Но, разоблачая волю к знанию как волю к власти, мы тем самым проявляем иную разновидность воли, направленной на власть разоблачения (в том числе и в смысле обнажения). И, в конце концов, это тоже можно рассматривать как волевой акт – решение Митчелла полагаться на анархическую философию науки Фейерабенда, а не на массу прочих, не менее привлекательных в своем критицизме позиций Т. Куна, И. Лакатоса, Н. Лумана или кого-либо еще.
«Контриндукция» – это буквально отвержение явных, зримых «фактов», и у нее есть эквивалент в практике порождения образов, когда художник имеет дело как с видимым, так и с невидимым. И даже самый отъявленный реализм – это не только воспроизведение видимых вещей и их свойств, но и столь же прямое сокрытие чего-то главного – собственной искусственности [209]. Вся система допущений касательно рациональности духа в деле познания-отображения природы – это почти как грамматика языка, позволяющая делать соответствующие высказывания. И как высказывания не могут отсылать к самим себе, а только – к внешним объектам сигнификации, точно так же и образ: он невольно воспроизводит собственную сокрытость. (Это мысль Витгенштейна, имею щая далеко идущие последствия: образ не только и не столько указывает-отсылает, сколько показывает-изображает – причем именно на уровне грамматики высказывания, в этом существо «иероглифов».)

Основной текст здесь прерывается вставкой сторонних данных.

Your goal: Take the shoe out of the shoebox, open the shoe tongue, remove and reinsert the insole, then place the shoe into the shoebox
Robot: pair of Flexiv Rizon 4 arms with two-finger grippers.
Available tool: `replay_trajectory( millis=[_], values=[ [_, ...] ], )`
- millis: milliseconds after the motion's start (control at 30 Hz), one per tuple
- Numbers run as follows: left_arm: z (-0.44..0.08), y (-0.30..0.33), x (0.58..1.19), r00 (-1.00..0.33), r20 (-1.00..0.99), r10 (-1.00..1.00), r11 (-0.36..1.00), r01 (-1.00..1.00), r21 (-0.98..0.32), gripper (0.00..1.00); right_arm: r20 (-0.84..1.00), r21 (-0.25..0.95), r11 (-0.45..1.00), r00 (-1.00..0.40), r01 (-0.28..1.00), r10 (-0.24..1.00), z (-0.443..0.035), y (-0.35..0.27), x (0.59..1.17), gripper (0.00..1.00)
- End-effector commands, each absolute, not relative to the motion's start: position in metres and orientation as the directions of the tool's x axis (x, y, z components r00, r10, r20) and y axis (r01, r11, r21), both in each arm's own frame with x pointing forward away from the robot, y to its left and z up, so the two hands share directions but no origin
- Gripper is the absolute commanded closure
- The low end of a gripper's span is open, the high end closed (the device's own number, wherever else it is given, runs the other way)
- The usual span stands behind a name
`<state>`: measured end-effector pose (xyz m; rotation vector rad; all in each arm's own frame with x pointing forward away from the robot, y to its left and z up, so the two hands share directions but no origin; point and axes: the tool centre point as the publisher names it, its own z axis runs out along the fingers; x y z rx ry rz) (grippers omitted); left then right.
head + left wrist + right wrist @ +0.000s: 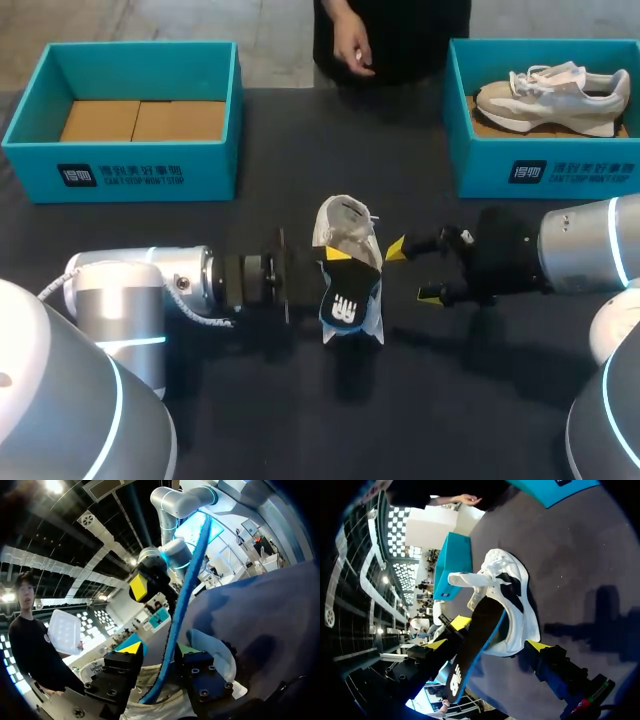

Тем более что образ всегда удерживает свое первоначальное значение как чего-то сущностно важного и сокрытого, то есть внутреннего и невидимого, недоступного для внешнего наблюдения: и в этом случае перспективная иллюзия – это именно воспроизведение зрительных возможностей нашей силы воображения, то есть снятие покровов с подлинной природы рациональной души. Поэтому-то перспектива убедительна – она показывает душе то, чем она сама является, но о чем не догадывается, ибо непосредственно этого не воспринимает: зрение не в состоянии видеть, как оно зрит, только через указание-жест. И это просто невозможно опровергнуть, потому что этот «акт веры» не нуждается в доказательствах. Феноменологическая картина перспективности, то есть аспектности восприятия как такового, – отдельная тема, имеющая художественную перспективу как своего рода наглядную иллюстрацию, то есть опять же – как средство убеждения, правда, в неубедительности, недостоверности всякого опыта, не прошедшего редукцию, то есть не обращенного в свою противоположность, не повернутого, так сказать, своей невидимой стороной возможного несуществования…
Сама структура ренессансной картины и, главное, ее генезис свидетельствуют о сугубой культовой сакральности ситуации: картина – механизм приобщения к священному. Вопрос в том, что этим священным, квазисакральным может оказаться и само зрение – старинная идея, заметим от себя, критической литургики всего ХХ столетия (причем именно в ее католическом изводе!).
Поэтому можно сказать, что реалистическое, иллюзионистическое и натуралистическое отображение – это эпицентр современного мирского идолослужения, поддерживаемого соответствующей идеологией науки, господствующего в поэтике, психологии, философии и испытывающего, соответственно, натиск современного разоблачающе-критического иконоборчества художников, озабоченных поиском средств демонстрации глазу большего, чем он сам способен видеть [210].
И вот наконец-то юные древнеегипетские художники, переходящие со страниц «Нью-Йоркера» на страницы «Искусства и иллюзии», чтобы затем переместиться в «Иконологию» Митчелла и остановиться (на время?) в нашем «Гомбрихе». Отчего такая участь и каковы их перспективы?
В том-то и дело, что, задавшись вопросом о перспективах, мы поместили и их, и себя (что самое характерное) в одну-единственную перспективу с одной точкой схода, имя которой – линейное время, равномерное и непрерывное, в которое можно войти в любой момент – а при надобности и выйти.
Именно в этой древнеегипетской мастерской, напомним сюжет из Предисловия Гомбриха, автор «Искусства и иллюзии» предлагает встретиться историкам и художникам, чтобы поговорить об общих проблемах на общем языке психологии.
Гомбрих использует этот рисунок, чтобы проиллюстрировать свой главный и сквозной вопрос, адресованный всей истории искусства: как возможен стиль? Отчего искусство исторически меняется? Почему в разные времена люди видят и, главное, изображают разные вещи, при том что само искусство, его техническое оснащение и даже технические навыки остаются неизменными? Ведь юные художники Древнего Египта рисуют совершенно так же, как и их нынешние сверстники, измеряя, например, пропорции с помощью карандаша на вытянутой руке! Но их наставники – так мы предполагаем – ставят натурщицу согласно канонам, и получается, что и мы, и они, и вся история искусства смотрят на тот мир, который хотят видеть, и его-то и воспроизводят, подчиняясь «власти стиля», коренящегося не в глазу, а в мозгу!